What to do >> Set down exactly the lines in the records below that run from the line with "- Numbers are" to the line with "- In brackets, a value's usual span", inclusive, and nothing more.

Supplied material >>
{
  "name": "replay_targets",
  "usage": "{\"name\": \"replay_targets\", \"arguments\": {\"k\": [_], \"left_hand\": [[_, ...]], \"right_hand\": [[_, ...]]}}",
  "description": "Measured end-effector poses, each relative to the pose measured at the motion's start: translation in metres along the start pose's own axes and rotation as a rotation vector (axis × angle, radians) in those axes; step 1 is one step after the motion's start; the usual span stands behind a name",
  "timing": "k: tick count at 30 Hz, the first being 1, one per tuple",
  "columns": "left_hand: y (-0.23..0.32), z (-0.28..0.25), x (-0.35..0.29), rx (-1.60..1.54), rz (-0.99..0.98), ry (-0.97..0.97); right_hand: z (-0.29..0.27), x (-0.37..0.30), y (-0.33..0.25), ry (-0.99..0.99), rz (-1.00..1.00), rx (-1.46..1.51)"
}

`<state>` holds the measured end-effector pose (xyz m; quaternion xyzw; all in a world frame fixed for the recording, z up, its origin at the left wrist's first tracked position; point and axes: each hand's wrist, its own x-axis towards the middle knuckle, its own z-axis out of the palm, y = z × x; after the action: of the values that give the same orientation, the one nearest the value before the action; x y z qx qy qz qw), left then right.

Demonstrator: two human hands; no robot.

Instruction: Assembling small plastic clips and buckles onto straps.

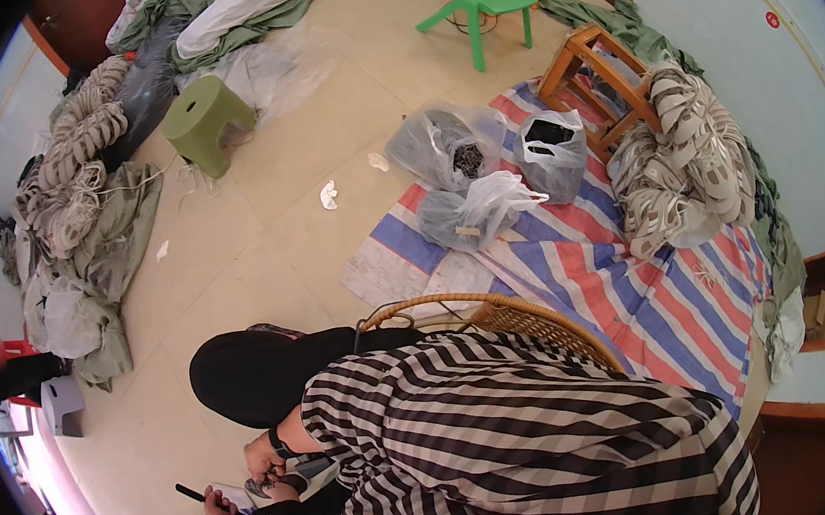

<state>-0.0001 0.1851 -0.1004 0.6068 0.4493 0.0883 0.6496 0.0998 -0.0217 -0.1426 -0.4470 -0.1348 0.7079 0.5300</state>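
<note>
Striped shirt fills the near view, worn by someone bent forward in a wicker chair. Below it, the left hand curls around a thin black tool, which sticks out just past its fingers. The right hand pinches small dark pieces at its fingertips, close beside the left.
</note>
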Motion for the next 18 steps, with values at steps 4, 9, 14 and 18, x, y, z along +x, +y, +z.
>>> {"name": "replay_targets", "arguments": {"k": [4, 9, 14, 18], "left_hand": [[0.003, 0.002, 0.003, 0.002, -0.013, -0.032], [0.004, 0.012, -0.003, 0.020, 0.003, 0.008], [0.004, 0.005, 0.003, 0.016, 0.000, 0.026], [0.005, 0.030, 0.003, 0.056, -0.009, 0.028]], "right_hand": [[-0.005, -0.002, -0.002, -0.023, 0.043, 0.018], [-0.012, 0.000, 0.002, -0.093, 0.032, 0.070], [-0.001, -0.014, -0.006, -0.057, -0.026, 0.112], [-0.006, -0.039, -0.011, -0.153, -0.119, 0.188]]}}
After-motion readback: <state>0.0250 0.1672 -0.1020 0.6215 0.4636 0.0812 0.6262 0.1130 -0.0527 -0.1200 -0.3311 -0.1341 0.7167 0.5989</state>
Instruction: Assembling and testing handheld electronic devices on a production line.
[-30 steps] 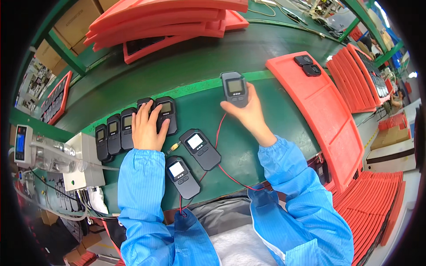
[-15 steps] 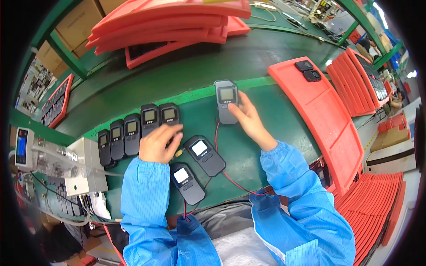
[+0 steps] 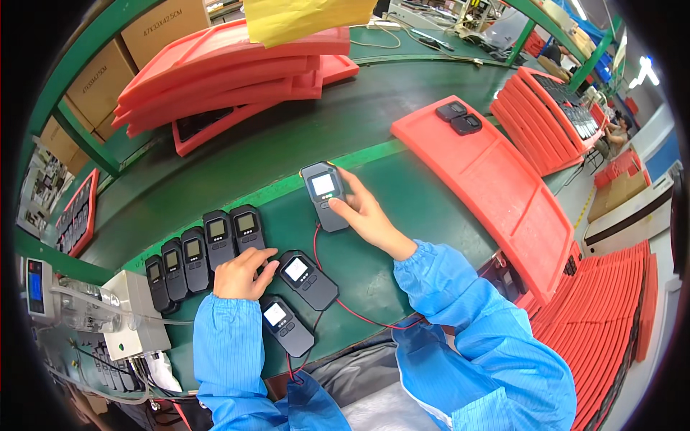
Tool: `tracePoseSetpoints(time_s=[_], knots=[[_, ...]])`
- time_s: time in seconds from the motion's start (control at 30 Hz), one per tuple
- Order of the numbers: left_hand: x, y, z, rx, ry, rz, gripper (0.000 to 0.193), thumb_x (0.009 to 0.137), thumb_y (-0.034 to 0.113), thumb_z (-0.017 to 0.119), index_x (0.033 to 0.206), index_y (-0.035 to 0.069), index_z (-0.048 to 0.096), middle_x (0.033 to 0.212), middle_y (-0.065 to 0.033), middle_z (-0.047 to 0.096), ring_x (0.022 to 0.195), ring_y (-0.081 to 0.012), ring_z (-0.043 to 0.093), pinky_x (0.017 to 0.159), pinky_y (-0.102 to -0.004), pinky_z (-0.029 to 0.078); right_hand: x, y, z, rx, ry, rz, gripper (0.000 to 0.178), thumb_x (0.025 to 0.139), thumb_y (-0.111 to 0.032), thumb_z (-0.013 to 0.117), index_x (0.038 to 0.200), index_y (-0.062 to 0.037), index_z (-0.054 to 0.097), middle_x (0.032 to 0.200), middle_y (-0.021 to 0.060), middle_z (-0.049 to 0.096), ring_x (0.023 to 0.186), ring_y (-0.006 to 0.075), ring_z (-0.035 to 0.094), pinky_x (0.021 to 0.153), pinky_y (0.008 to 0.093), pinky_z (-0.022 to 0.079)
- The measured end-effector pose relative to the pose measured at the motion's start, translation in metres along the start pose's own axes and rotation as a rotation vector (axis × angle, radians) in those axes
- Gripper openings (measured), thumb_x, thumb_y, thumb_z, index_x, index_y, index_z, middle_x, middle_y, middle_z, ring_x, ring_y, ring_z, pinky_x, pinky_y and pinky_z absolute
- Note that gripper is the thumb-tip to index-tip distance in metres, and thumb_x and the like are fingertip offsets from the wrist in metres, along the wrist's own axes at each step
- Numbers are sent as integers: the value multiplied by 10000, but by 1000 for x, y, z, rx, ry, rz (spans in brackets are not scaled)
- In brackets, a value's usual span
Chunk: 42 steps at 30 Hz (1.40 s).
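Observation:
My right hand [image 3: 366, 215] grips a black handheld detector [image 3: 323, 195] with a lit white screen, thumb on its front near the keys. A red wire runs down from its lower end. My left hand [image 3: 243, 276] rests over the bench with fingers half bent and thumb apart, holding nothing that I can see. Its fingertips are just below a row of several similar detectors [image 3: 194, 257] with dull grey screens. Beside that hand, nearer me, lie two more detectors, one [image 3: 309, 281] to its right and another [image 3: 287, 327] below, both with lit screens and red wires.
A long red foam tray [image 3: 496, 194] with two small black parts [image 3: 460, 118] lies at the right. Red trays [image 3: 223, 79] are stacked at the back left, others [image 3: 539, 122] at the back right. A white box [image 3: 133, 312] with tubing stands at the left, beside a meter [image 3: 36, 291].
The screen of the detector in my right hand has turned from grey to bright white. My view has shifted, and my left hand sits slightly lower against the row. A small brass-coloured piece beside it no longer shows.

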<state>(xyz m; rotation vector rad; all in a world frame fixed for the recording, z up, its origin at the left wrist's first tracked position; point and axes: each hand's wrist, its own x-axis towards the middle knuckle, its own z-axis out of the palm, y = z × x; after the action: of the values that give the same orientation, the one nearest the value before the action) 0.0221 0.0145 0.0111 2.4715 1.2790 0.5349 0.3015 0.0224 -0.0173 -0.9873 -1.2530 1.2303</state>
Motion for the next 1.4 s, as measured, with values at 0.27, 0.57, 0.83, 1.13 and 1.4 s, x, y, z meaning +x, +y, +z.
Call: tracePoseSetpoints(time_s=[0.27, 0.57, 0.83, 1.13, 1.4], knots=[[-8, -3, 2, -51, 12, -25, 225, 834, 202, 709, 1035, 102, 701, 759, -39, 648, 540, -155, 617, 524, -278, 493, -5, -6, -3, -226, 47, 34, 680, 963, -161, 575, 1519, -71, 194, 966, 97, 671, 873, 119, 594, 749, 268, 454], [-18, -6, -4, -167, -57, -93, 209, 807, 156, 736, 991, 62, 707, 761, -63, 645, 543, -138, 622, 523, -262, 488, 3, 6, -14, -639, 156, -132, 506, 918, -172, 634, 1369, -19, 464, 964, 113, 665, 908, 169, 632, 798, 302, 492], [-19, -17, -18, -251, -129, -160, 195, 770, 133, 769, 936, 46, 715, 767, -66, 640, 549, -133, 617, 534, -257, 495, 4, -1, -6, -835, 261, -391, 394, 890, -153, 665, 1251, -18, 585, 1235, 166, 617, 1121, 251, 601, 972, 350, 453], [-22, -17, -11, -196, -189, -113, 243, 775, 180, 751, 1003, 106, 709, 826, -46, 662, 616, -181, 649, 595, -323, 530, -89, -64, 95, -438, -220, -308, 504, 825, -63, 684, 1307, -17, 544, 1326, 156, 567, 1235, 315, 533, 1028, 396, 423], [-17, -16, -6, -196, -188, -70, 252, 765, 132, 749, 1011, 94, 709, 863, -56, 669, 649, -185, 648, 607, -309, 531, -120, -37, 145, -576, -351, -248, 732, 803, -102, 723, 1447, -44, 379, 1493, 199, 352, 1406, 367, 314, 1118, 455, 314]])
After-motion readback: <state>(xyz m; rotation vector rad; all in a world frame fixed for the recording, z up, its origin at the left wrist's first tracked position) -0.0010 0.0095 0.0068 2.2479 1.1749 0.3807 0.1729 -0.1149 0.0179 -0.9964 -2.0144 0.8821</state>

Solution to this problem >>
- Numbers are sent as integers: the value multiplied by 10000, but by 1000 for x, y, z, rx, ry, rz (spans in brackets are not scaled)
- In brackets, a value's usual span

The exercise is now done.